Dropbox co-founder and CEO Drew Houston speaks at CNBC's @Work conference in San Francisco on November 4, 2019.

Arun Nevader | CNBC

Dropbox is laying off 20% of its global workforce, equivalent to 528 positions, CEO Drew Houston announced Wednesday in a note to employees.

The company is in a “transition phase” as its file sync and share business and its Dash artificial intelligence search feature mature, Houston wrote.

“It is no longer sustainable to manage this transition while maintaining our current structure and investment levels,” he said in his note.

The move follows a 16% workforce reduction at Dropbox in April 2023, which affected 500 employees.

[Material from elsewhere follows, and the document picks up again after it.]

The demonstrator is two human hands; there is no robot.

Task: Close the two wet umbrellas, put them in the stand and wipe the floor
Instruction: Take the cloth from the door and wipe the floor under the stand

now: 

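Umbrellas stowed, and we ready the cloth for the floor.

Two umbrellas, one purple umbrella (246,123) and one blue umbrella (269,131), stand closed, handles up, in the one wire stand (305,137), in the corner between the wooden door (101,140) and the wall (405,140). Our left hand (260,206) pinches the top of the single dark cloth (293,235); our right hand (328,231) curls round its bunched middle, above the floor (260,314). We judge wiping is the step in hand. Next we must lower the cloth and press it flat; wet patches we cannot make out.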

At the time, Houston wrote that the cuts were due to slowing growth, economic headwinds and the need to invest more resources and personnel in the increasingly competitive AI race.

Dropbox will make cuts in areas of the business where the company is “overinvested or underperforming,” while working toward a “flatter, more efficient” team structure, Houston wrote.

“We continue to see weakening demand and macroeconomic headwinds in our core business,” Houston wrote. “But external factors are only part of the story. We have heard from many of you that our organizational structure has become overly complex and that we are being held back by too many layers of management.”

Affected employees will receive 16 weeks of pay starting Wednesday, with an additional week of pay for each completed year of employment with the company.